WHAT YOU WILL DO: Each entry should appear in the answer exactly as written.

SOURCE MATERIAL:
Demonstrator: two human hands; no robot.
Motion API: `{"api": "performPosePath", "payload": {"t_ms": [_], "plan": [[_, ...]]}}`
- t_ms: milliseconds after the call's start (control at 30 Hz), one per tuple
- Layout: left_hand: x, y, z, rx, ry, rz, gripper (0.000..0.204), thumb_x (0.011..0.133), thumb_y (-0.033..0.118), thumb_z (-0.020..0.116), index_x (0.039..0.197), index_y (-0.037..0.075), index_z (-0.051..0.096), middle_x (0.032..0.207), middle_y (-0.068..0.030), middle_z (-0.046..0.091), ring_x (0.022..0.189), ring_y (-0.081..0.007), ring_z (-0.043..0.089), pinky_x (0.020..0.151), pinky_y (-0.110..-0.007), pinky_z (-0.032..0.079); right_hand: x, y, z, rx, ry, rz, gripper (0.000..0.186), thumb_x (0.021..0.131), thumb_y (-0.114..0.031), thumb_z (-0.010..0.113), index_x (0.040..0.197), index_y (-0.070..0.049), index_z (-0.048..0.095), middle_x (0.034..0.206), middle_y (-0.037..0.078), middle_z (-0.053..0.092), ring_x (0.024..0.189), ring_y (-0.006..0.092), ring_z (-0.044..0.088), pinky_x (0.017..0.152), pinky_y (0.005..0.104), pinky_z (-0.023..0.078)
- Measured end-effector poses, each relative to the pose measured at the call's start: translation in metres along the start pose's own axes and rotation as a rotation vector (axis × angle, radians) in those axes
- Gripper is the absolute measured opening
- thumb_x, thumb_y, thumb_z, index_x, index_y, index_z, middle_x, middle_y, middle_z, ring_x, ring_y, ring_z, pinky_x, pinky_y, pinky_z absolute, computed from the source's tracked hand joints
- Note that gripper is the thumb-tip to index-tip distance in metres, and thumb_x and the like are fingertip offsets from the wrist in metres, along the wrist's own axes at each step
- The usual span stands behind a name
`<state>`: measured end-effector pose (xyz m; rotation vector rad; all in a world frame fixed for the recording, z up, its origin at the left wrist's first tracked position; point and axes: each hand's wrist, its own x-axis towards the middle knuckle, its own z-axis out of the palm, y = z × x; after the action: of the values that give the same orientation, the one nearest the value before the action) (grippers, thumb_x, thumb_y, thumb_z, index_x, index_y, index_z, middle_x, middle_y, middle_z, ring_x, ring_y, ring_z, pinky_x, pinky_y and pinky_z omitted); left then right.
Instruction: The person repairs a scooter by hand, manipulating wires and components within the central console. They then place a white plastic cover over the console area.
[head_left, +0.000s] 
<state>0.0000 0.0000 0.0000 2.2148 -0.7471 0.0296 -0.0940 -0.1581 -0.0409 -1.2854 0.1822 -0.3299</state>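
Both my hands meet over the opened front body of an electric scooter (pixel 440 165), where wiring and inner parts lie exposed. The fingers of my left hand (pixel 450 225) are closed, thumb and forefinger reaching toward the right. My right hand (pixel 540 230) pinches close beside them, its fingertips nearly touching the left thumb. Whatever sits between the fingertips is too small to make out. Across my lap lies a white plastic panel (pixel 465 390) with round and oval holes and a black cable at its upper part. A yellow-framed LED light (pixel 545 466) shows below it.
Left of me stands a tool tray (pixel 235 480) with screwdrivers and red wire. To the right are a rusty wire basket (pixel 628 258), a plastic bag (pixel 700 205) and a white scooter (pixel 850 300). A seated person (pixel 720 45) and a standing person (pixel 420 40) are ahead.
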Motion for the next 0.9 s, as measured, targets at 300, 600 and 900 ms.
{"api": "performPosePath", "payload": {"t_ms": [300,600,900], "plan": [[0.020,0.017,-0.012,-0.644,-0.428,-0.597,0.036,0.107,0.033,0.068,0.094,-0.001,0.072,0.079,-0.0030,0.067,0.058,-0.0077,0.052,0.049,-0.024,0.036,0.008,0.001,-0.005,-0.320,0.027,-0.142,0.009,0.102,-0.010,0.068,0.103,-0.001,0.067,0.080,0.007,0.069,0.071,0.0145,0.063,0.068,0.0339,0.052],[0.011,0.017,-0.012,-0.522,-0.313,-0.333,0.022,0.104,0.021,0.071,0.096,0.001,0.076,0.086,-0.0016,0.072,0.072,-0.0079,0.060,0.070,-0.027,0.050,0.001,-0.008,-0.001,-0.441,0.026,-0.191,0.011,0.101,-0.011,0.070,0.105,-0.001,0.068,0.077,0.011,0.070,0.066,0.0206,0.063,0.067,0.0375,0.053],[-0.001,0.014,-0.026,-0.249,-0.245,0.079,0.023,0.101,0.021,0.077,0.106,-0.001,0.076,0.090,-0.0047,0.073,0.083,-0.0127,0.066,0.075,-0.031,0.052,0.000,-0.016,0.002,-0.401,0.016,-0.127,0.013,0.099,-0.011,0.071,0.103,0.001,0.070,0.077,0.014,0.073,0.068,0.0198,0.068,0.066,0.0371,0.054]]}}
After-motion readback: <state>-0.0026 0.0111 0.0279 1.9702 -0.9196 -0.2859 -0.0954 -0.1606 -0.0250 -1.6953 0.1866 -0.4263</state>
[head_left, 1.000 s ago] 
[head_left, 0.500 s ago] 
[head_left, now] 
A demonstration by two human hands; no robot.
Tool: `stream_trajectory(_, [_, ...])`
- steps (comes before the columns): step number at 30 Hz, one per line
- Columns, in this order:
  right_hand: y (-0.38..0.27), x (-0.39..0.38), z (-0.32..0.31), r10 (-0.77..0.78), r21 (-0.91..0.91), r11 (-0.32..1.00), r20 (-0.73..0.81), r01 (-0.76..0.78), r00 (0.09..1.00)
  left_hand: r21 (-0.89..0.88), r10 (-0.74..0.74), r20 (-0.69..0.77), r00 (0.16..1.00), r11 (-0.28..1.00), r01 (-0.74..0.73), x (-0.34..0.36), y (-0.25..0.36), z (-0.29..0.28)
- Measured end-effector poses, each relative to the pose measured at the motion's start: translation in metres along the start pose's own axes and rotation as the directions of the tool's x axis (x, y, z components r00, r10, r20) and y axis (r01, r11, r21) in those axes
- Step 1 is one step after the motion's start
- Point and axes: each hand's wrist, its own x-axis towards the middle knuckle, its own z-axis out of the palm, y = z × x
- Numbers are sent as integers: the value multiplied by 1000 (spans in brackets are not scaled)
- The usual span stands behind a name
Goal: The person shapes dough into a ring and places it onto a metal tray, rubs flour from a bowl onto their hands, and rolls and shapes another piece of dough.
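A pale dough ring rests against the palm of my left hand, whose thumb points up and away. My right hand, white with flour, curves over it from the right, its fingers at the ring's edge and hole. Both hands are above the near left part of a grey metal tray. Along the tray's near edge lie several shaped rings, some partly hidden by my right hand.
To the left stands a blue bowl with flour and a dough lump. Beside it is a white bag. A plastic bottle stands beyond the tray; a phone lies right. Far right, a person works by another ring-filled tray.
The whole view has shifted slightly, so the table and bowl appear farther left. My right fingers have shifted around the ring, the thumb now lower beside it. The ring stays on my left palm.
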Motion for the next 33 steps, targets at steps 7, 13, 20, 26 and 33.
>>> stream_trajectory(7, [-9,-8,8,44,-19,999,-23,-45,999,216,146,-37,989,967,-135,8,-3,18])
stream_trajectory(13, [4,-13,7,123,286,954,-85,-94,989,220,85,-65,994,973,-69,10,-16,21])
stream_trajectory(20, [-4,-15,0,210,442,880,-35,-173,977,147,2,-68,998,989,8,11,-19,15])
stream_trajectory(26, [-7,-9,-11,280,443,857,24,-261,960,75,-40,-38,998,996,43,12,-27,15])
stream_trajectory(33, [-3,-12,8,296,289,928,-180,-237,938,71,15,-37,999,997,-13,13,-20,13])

TASK ANSWER:
Demonstrator: two human hands; no robot.
Motion API: `{"api": "performPosePath", "payload": {"t_ms": [_], "plan": [[_, ...]]}}`
- t_ms: milliseconds after the call's start (control at 30 Hz), one per tuple
- Layout: left_hand: x, y, z, rx, ry, rz, gripper (0.000..0.204), thumb_x (0.011..0.133), thumb_y (-0.033..0.118), thumb_z (-0.020..0.116), index_x (0.039..0.197), index_y (-0.037..0.075), index_z (-0.051..0.096), middle_x (0.032..0.207), middle_y (-0.068..0.030), middle_z (-0.046..0.091), ring_x (0.022..0.189), ring_y (-0.081..0.007), ring_z (-0.043..0.089), pinky_x (0.020..0.151), pinky_y (-0.110..-0.007), pinky_z (-0.032..0.079); right_hand: x, y, z, rx, ry, rz, gripper (0.000..0.186), thumb_x (0.021..0.131), thumb_y (-0.114..0.031), thumb_z (-0.010..0.113), index_x (0.040..0.197), index_y (-0.070..0.049), index_z (-0.048..0.095), middle_x (0.034..0.206), middle_y (-0.037..0.078), middle_z (-0.053..0.092), ring_x (0.024..0.189), ring_y (-0.006..0.092), ring_z (-0.044..0.088), pinky_x (0.017..0.152), pinky_y (0.005..0.104), pinky_z (-0.023..0.078)
- Measured end-effector poses, each relative to the pose measured at the call's start: translation in metres along the start pose's own axes and rotation as a rotation vector (axis × angle, radians) in those axes
- Gripper is the absolute measured opening
- thumb_x, thumb_y, thumb_z, index_x, index_y, index_z, middle_x, middle_y, middle_z, ring_x, ring_y, ring_z, pinky_x, pinky_y, pinky_z absolute, computed from the source's tracked hand joints
- Note that gripper is the thumb-tip to index-tip distance in metres, and thumb_x and the like are fingertip offsets from the wrist in metres, along the wrist's own axes at each step
- The usual span stands behind a name
`<state>`: measured end-effector pose (xyz m; rotation vector rad; all in a world frame fixed for the recording, z up, its origin at the left wrist's first tracked position; point and axes: each hand's wrist, its own x-axis towards the middle knuckle, its own z-axis out of the palm, y = z × x; after the action: of the values that give the same orientation, the one nearest the value before the action) (grippers, thumb_x, thumb_y, thumb_z, index_x, index_y, index_z, middle_x, middle_y, middle_z, ring_x, ring_y, ring_z, pinky_x, pinky_y and pinky_z omitted); left then right.
Instruction: The person repairs a scooter by hand, manipulating wires and components within the central console. They then place a white plastic cover over the console area.
[head_left, +0.000s] 
<state>0.0000 0.0000 0.0000 2.2148 -0.7471 0.0296 -0.0940 -0.1581 -0.0409 -1.2854 0.1822 -0.3299</state>
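Both my hands meet over the opened front body of an electric scooter (pixel 440 165), where wiring and inner parts lie exposed. The fingers of my left hand (pixel 450 225) are closed, thumb and forefinger reaching toward the right. My right hand (pixel 540 230) pinches close beside them, its fingertips nearly touching the left thumb. Whatever sits between the fingertips is too small to make out. Across my lap lies a white plastic panel (pixel 465 390) with round and oval holes and a black cable at its upper part. A yellow-framed LED light (pixel 545 466) shows below it.
Left of me stands a tool tray (pixel 235 480) with screwdrivers and red wire. To the right are a rusty wire basket (pixel 628 258), a plastic bag (pixel 700 205) and a white scooter (pixel 850 300). A seated person (pixel 720 45) and a standing person (pixel 420 40) are ahead.
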Motion for the next 0.9 s, as measured, targets at 300, 600 and 900 ms.
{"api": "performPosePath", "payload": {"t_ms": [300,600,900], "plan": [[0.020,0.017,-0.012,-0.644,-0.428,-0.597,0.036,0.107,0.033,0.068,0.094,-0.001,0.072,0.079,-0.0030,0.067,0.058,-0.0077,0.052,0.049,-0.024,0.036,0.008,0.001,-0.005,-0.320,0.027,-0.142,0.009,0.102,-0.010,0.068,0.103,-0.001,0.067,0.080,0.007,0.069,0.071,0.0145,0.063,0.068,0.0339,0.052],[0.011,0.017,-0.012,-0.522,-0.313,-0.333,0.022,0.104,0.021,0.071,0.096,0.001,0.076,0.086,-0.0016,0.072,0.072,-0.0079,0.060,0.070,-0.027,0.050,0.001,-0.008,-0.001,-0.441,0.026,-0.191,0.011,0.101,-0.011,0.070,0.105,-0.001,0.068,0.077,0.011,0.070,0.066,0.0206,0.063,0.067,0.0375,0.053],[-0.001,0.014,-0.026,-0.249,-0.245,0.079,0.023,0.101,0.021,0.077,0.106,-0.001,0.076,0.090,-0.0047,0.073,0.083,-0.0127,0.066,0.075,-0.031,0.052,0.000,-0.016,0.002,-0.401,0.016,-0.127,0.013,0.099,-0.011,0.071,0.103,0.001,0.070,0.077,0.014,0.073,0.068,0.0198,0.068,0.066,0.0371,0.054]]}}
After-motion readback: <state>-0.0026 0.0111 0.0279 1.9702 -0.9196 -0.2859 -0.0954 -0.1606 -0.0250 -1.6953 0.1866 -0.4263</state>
[head_left, 1.000 s ago] 
[head_left, 0.500 s ago] 
[head_left, now] 
A demonstration by two human hands; no robot.
Tool: `stream_trajectory(_, [_, ...])`
- steps (comes before the columns): step number at 30 Hz, one per line
- Columns, in this order:
  right_hand: y (-0.38..0.27), x (-0.39..0.38), z (-0.32..0.31), r10 (-0.77..0.78), r21 (-0.91..0.91), r11 (-0.32..1.00), r20 (-0.73..0.81), r01 (-0.76..0.78), r00 (0.09..1.00)
  left_hand: r21 (-0.89..0.88), r10 (-0.74..0.74), r20 (-0.69..0.77), r00 (0.16..1.00), r11 (-0.28..1.00), r01 (-0.74..0.73), x (-0.34..0.36), y (-0.25..0.36), z (-0.29..0.28)
- Measured end-effector poses, each relative to the pose measured at the motion's start: translation in metres along the start pose's own axes and rotation as the directions of the tool's x axis (x, y, z components r00, r10, r20) and y axis (r01, r11, r21) in those axes
- Step 1 is one step after the motion's start
- Point and axes: each hand's wrist, its own x-axis towards the middle knuckle, its own z-axis out of the palm, y = z × x
- Numbers are sent as integers: the value multiplied by 1000 (spans in brackets are not scaled)
- The usual span stands behind a name
Goal: The person shapes dough into a ring and places it onto a metal tray, rubs flour from a bowl onto their hands, and rolls and shapes another piece of dough.
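A pale dough ring rests against the palm of my left hand, whose thumb points up and away. My right hand, white with flour, curves over it from the right, its fingers at the ring's edge and hole. Both hands are above the near left part of a grey metal tray. Along the tray's near edge lie several shaped rings, some partly hidden by my right hand.
To the left stands a blue bowl with flour and a dough lump. Beside it is a white bag. A plastic bottle stands beyond the tray; a phone lies right. Far right, a person works by another ring-filled tray.
The whole view has shifted slightly, so the table and bowl appear farther left. My right fingers have shifted around the ring, the thumb now lower beside it. The ring stays on my left palm.
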Motion for the next 33 steps, targets at steps 7, 13, 20, 26 and 33.
>>> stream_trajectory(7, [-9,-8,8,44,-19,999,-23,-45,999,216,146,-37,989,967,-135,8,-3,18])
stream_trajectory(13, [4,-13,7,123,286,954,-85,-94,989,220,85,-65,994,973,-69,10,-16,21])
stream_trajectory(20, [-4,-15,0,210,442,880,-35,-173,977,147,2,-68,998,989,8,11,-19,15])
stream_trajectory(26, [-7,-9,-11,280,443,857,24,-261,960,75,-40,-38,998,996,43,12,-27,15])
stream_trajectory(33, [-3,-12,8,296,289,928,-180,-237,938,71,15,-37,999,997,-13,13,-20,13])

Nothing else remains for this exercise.